This probably has been my favorite episode of the season thus far, even though the conclusion to all the story lines will have to wait until next week, as it is a two-parter.  With each episode we’re peeling back the layers of Briarcliff and learning more and more secrets about both the patients and those who run the place.  This is the first episode not to open with the modern day “who is Bloody Face?” storyline, instead starting right in the 1960s.  We open with a new woman being admitted to the asylum for getting violent upon hearing some anti-Semitic remarks (played by one of my favorite actresses, Franka Potente from Run Lola Run and the Bourne franchise).

Run from the asylum, Lola!

We then return to where we left off in last week’s final scene, with Dr. Arden experimenting on Shelley and injecting her with drugs.  It looks as if Arden plans to turn Shelley into another one of his monsters in woods (she’s starting to grow those horrid boils on her face), and when Shelley asks if she’ll be killed, Dr. Arden remarks, “After this you’ll probably live forever,” further promoting my theory that present-day Bloody Face may be related to Arden’s monsters, but any evidence of that will have to wait for a later episode.

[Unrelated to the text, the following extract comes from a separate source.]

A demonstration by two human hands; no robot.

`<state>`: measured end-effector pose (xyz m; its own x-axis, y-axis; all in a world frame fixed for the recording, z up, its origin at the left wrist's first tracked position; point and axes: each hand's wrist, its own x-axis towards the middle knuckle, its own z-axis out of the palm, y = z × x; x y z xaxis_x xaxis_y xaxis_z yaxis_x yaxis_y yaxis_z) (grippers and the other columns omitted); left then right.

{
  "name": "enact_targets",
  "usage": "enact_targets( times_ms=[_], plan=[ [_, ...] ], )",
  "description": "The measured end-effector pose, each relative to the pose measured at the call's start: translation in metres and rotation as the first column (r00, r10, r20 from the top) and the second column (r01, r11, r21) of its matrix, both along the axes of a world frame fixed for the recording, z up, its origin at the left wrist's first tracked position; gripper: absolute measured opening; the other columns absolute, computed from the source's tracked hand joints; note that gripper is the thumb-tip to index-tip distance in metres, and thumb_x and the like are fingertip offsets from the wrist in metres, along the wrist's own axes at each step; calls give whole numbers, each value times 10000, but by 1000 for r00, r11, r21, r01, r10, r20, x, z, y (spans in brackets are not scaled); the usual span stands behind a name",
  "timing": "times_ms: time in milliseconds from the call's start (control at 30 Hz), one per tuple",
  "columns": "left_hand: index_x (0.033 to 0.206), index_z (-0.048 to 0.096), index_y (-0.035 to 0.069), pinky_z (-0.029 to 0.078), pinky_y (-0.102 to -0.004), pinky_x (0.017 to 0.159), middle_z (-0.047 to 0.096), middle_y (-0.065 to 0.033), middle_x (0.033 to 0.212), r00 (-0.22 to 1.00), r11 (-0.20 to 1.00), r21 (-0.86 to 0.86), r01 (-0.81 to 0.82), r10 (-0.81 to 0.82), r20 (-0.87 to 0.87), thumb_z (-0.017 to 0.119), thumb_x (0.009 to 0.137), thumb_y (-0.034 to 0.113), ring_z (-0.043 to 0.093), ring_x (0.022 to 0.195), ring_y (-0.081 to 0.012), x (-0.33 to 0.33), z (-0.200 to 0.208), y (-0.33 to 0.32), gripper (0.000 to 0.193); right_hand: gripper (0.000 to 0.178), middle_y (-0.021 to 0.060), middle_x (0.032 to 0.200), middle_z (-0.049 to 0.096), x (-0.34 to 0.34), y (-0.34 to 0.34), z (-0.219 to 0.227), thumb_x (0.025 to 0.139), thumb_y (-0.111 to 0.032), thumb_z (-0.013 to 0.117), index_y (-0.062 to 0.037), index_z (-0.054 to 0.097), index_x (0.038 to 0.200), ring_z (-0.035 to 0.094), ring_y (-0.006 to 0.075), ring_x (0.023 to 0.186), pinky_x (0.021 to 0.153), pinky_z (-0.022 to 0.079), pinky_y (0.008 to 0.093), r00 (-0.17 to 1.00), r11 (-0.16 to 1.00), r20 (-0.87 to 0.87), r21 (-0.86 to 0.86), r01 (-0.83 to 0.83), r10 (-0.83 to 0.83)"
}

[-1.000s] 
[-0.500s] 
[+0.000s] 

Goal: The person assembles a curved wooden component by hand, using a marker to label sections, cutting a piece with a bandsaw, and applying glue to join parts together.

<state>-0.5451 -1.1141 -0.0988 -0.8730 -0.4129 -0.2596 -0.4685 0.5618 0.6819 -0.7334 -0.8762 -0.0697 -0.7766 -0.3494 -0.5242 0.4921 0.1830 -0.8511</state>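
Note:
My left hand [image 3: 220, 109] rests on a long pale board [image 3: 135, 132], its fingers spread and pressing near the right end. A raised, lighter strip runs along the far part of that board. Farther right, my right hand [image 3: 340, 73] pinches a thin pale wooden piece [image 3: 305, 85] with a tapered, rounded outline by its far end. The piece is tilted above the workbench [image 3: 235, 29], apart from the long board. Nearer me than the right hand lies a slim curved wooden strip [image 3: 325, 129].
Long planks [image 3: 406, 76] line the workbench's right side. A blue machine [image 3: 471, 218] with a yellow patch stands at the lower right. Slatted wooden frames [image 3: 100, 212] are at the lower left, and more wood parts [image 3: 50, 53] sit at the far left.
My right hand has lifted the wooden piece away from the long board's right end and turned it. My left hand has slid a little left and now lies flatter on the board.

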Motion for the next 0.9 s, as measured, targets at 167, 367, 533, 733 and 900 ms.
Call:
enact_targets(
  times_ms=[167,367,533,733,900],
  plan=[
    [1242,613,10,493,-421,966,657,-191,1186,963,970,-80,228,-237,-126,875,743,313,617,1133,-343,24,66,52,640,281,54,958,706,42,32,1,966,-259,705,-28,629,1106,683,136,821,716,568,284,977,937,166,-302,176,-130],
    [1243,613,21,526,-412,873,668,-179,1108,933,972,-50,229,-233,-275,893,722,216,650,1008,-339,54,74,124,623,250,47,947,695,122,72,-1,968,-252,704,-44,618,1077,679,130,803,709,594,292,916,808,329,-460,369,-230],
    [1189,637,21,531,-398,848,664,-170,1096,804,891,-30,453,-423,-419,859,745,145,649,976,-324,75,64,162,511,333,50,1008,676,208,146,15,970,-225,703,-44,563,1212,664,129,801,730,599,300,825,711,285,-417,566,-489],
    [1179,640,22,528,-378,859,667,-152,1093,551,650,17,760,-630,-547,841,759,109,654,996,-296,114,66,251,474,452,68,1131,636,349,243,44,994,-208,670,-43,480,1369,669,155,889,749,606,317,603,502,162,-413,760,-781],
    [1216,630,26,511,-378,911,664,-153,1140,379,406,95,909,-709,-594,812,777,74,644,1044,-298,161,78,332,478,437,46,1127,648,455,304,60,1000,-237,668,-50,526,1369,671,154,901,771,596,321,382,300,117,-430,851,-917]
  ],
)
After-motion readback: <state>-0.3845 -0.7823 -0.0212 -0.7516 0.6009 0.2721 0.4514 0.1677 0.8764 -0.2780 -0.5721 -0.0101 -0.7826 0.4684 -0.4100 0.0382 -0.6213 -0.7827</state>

We then have some nice development between Kit and Grace.  Kit asks Grace for cigarettes (apparently she’s the one able to get things from the outside, though I’m not sure how), and she notices the cut on Kit’s lip.  She asks if it’s Arden’s work, and Kit tells her about Arden searching for the tracer he is convinced is inside Kit, to the point that Arden has X-rayed every inch of Kit’s body trying to find it.  Grace still believes Kit’s abduction story, at which point she finally reveals her own story as to why she was admitted into the asylum, shown in flashback.  Grace used to live with her father, stepmother, and stepsister on a farm, and one night she was awakened in the middle of the night only to find the two parents being killed by an axe murderer.  Grace’s stepsister and the killer were lovers, so they planned the murder and blamed it all on Grace.  Grace tells Kit how much she missed the farm, the horses in particular.

In the main break room, Dr. Thredson approaches Lana, suspicious about her absence during the night of the storm during the last episode.  Lana denies everything, and Thredson finally tells her he believes she was right to escape.  He wants to help her, even “cure” her, but as his stay at the asylum diagnosing Kit is almost out, they are running out of time.  Lana, however, feels any sort of “cure” is hopeless.

Also in the break room is the newly admitted Jewish woman, writing in her journal (“Dear Kitty,” she writes…sound familiar?).  Lana approaches her to warn about writing and personal belongings in the asylum (Lana was not allowed to take journalism notes in the first few episodes), but this is interrupted when the new woman sees Dr. Arden.  “You were there in Auschwitz!” she shouts, and then claims, “I am Anne Frank!”  Hey, that’s the name of the episode!

“You should also stop writing because sequels are never as good as the original.”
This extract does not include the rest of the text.